En 2012, of Montreal livrait avec Paralytic Stalks un album déroutant, viscéral et sans compromis. Une œuvre qui divise, au croisement de l’introspection douloureuse et de l’expérimentation débridée. Onze ans après sa sortie, ce disque reste difficile à classer : œuvre brillante ou chaos confus ? Peut-être un peu des deux.
Connu pour ses envolées pop psychédéliques et son sens aigu de la mise en scène, le groupe mené par Kevin Barnes prend ici un virage plus sombre, plus personnel, parfois même oppressant. Paralytic Stalks est un album qui refuse la facilité. Dès les premiers titres, il impose un ton torturé, complexe, presque hermétique, qui contraste fortement avec les productions plus accessibles d’albums précédents comme Hissing Fauna, Are You the Destroyer?

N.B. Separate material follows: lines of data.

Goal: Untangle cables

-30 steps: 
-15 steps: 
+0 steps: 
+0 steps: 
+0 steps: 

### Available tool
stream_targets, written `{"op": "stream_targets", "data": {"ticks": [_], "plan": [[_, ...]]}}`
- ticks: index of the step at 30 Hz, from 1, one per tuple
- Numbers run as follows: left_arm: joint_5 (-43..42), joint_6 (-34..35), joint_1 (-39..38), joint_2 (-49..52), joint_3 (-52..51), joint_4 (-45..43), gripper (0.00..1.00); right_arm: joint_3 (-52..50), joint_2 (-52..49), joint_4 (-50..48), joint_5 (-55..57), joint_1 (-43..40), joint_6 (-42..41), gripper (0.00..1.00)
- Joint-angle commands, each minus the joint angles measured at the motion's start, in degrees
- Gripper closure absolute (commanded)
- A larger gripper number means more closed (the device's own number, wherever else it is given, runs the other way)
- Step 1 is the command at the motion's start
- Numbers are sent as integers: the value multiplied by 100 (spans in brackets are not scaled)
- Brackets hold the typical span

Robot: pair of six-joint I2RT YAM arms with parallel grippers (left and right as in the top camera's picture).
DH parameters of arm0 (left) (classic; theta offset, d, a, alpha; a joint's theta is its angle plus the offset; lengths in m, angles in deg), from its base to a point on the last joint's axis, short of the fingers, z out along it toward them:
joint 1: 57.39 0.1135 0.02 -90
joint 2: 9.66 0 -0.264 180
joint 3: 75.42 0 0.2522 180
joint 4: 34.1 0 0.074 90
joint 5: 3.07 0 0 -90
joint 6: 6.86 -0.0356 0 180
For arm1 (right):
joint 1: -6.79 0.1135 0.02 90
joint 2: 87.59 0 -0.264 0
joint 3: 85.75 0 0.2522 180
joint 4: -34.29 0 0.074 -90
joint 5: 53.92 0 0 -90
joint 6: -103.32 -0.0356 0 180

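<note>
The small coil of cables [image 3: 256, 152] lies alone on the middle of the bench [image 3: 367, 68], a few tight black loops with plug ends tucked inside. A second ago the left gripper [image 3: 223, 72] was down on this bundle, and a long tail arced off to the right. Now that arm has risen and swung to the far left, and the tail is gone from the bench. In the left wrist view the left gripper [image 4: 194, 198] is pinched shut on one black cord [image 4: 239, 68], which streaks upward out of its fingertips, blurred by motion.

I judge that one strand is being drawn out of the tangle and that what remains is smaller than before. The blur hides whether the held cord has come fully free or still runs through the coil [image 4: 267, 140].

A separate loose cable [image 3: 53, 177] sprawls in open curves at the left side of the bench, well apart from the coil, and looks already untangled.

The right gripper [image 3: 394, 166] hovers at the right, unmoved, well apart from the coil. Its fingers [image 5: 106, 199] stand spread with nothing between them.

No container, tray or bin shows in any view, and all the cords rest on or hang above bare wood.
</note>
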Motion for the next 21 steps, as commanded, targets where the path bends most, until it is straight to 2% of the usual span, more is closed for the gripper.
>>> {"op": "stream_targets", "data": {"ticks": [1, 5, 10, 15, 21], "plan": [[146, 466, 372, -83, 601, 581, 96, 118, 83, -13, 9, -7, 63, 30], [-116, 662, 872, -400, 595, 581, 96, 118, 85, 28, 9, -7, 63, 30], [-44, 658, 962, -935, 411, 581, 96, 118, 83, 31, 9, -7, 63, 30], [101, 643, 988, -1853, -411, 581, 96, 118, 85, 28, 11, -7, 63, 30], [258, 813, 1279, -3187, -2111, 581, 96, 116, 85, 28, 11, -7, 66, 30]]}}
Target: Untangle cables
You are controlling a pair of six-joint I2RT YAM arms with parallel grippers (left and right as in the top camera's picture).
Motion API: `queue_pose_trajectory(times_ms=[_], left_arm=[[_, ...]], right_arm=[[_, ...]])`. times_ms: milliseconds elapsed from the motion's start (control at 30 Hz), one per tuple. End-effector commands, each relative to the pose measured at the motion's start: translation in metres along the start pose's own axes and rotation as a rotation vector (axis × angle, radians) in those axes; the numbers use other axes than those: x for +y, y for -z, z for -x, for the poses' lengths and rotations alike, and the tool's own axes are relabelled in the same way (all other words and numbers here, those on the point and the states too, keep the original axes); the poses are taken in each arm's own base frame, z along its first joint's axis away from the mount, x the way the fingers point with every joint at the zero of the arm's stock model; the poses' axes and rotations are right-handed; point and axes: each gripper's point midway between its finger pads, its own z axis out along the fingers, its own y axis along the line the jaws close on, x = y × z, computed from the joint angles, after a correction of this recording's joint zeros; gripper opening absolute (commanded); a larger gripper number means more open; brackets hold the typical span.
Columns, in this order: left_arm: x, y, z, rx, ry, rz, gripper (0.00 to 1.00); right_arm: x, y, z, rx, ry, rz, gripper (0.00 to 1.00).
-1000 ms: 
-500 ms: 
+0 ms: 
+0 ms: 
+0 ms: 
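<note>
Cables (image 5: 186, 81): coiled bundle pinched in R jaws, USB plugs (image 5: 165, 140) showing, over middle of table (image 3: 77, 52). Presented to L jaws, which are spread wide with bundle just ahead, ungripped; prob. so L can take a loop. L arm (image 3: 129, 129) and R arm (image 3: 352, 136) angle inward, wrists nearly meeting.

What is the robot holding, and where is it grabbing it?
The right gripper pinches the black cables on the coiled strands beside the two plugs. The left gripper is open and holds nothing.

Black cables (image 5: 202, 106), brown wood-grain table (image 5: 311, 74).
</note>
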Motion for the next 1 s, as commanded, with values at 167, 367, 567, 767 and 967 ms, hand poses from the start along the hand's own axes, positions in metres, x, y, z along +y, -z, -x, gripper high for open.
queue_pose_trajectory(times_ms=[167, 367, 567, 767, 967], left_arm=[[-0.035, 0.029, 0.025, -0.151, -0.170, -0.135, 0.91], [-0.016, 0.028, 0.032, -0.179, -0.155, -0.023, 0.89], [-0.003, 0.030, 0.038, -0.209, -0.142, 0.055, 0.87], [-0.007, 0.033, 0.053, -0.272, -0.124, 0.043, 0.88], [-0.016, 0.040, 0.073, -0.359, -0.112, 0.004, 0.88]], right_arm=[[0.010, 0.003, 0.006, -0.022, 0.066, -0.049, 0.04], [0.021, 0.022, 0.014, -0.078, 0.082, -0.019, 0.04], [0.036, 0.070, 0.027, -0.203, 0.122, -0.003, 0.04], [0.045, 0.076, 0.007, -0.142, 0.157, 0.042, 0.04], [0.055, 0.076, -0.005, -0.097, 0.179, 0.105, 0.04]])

Cette évolution n’est pas anodine. Elle traduit un besoin de rupture, une volonté manifeste de sortir des formats pour explorer des terrains plus expérimentaux, voire avant-gardistes. Barnes ne cherche plus à séduire : il cherche à exprimer.
Musicalement, Paralytic Stalks déborde d’idées. L’album s’aventure dans des constructions alambiquées, mélangeant pop baroque, rock progressif, noise, électronique, et même musique contemporaine. Chaque piste semble vouloir briser les codes, introduire un nouveau motif, une nouvelle texture, sans jamais vraiment se poser.
Cette approche a le mérite de l’originalité et témoigne d’une vraie audace artistique. Mais elle a aussi ses revers : l’album manque parfois de lisibilité. Les ruptures incessantes peuvent fatiguer l’écoute, et certaines séquences flirtent avec l’auto-indulgence. Le risque d’égarer l’auditeur n’est jamais bien loin.
Là où l’album frappe juste, c’est dans sa charge émotionnelle. Derrière l’exubérance, on sent une fragilité, une colère, une détresse. Kevin Barnes y livre une forme de confession désordonnée, à mi-chemin entre le journal intime et le cri de douleur. Spiteful Intervention ou Wintered Debts en sont des exemples marquants, où la vulnérabilité affleure sous les distorsions.
On pourrait reprocher à Paralytic Stalks son manque de cohésion, mais il faut lui reconnaître une cohérence émotionnelle. Le fil rouge est là : un besoin urgent de se libérer, quitte à bousculer. C’est ce qui rend l’album profondément humain, malgré ses excès.
Avec le recul, Paralytic Stalks apparaît comme une œuvre courageuse, mais imparfaite. C’est un disque qui s’adresse plus au cœur qu’à la raison, plus à l’instinct qu’au goût. Une plongée sans filet dans un monde intérieur tourmenté, dont on ne ressort pas indemne.
La note de 6.5/10 reflète cette ambivalence : une admiration réelle pour l’intention artistique, mais aussi une certaine lassitude face à une exécution parfois trop éclatée. L’album fascine autant qu’il désoriente. Il n’est pas toujours agréable à écouter — mais il est difficile à oublier.